TASK DETAILS: Scan the listing and copy each line where the word "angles" is present.

DATA BELOW:

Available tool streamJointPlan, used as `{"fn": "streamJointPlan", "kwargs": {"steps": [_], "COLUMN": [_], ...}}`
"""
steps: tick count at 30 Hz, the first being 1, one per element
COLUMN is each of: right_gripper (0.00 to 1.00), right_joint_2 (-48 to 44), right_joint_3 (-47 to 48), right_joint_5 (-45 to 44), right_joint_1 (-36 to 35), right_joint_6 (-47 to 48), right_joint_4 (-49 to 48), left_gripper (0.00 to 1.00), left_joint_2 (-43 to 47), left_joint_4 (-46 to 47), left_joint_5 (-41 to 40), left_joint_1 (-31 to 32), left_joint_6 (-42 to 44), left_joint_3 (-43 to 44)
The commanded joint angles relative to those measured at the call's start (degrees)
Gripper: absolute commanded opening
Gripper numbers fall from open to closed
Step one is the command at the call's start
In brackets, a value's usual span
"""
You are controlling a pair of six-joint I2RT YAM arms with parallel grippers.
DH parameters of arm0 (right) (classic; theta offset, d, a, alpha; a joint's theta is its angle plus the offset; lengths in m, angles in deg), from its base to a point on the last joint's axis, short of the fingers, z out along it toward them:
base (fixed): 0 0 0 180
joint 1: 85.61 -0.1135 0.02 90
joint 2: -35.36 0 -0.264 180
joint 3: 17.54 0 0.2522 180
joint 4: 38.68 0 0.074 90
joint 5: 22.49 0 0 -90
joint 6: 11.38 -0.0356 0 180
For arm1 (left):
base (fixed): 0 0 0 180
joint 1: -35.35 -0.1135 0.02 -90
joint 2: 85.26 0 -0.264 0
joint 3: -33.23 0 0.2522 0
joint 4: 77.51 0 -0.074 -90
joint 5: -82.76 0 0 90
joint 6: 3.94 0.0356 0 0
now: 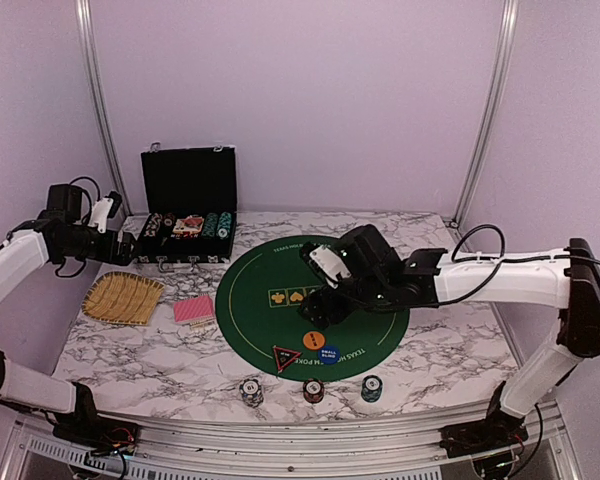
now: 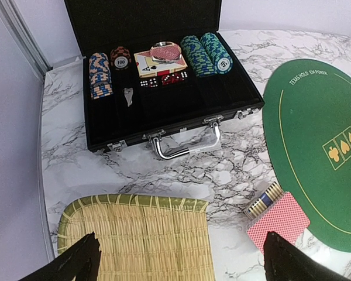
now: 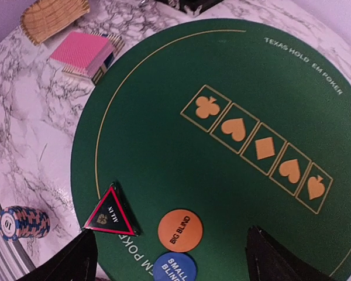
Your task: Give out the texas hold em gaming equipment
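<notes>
The green felt mat (image 1: pixel 280 285) carries the orange "big blind" disc (image 3: pixel 180 230), the blue "small blind" disc (image 3: pixel 174 268) and the dark red-edged triangle (image 3: pixel 109 213) near its front edge. My right gripper (image 3: pixel 169 249) hovers open above the two discs, with a finger on either side of them and nothing held. Three striped chip stacks (image 1: pixel 251 390) (image 1: pixel 314 390) (image 1: pixel 371 387) stand in front of the mat. Red-backed cards (image 2: pixel 279 219) lie left of the mat. My left gripper (image 2: pixel 181 266) is open and empty over the straw tray (image 2: pixel 134 240).
An open black case (image 2: pixel 164 126) at the back left holds more chip rows (image 2: pixel 206 54), cards and dice. The straw tray (image 1: pixel 123 297) lies in front of it. Metal frame posts (image 1: pixel 98 100) stand at the back corners.
</notes>
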Motion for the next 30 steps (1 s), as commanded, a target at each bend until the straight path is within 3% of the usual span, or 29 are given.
{"fn": "streamJointPlan", "kwargs": {"steps": [1,16,30], "right_gripper": [0.82,0.49,0.49], "right_joint_2": [4.5,14.2,19.1], "right_joint_3": [3.0,6.0,9.5], "right_joint_5": [6.6,11.6,10.7], "right_joint_1": [-3.0,-5.6,-7.1], "right_joint_6": [2.8,3.4,6.4], "right_joint_4": [5.9,6.8,10.8], "left_gripper": [0.99,0.99,0.99], "left_joint_2": [1.9,2.4,3.6], "left_joint_4": [-5.5,-9.0,-10.4], "left_joint_5": [1.6,4.3,6.4], "left_joint_1": [-0.3,-0.3,-0.2], "left_joint_6": [1.7,2.2,1.8], "left_joint_3": [2.4,4.9,7.5]}}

ANSWER SECTION:
The commanded joint angles relative to those measured at the call's start (degrees)
DH parameters of arm0 (right) (classic; theta offset, d, a, alpha; a joint's theta is its angle plus the offset; lengths in m, angles in deg), from its base to a point on the last joint's axis, short of the fingers, z out along it toward them:

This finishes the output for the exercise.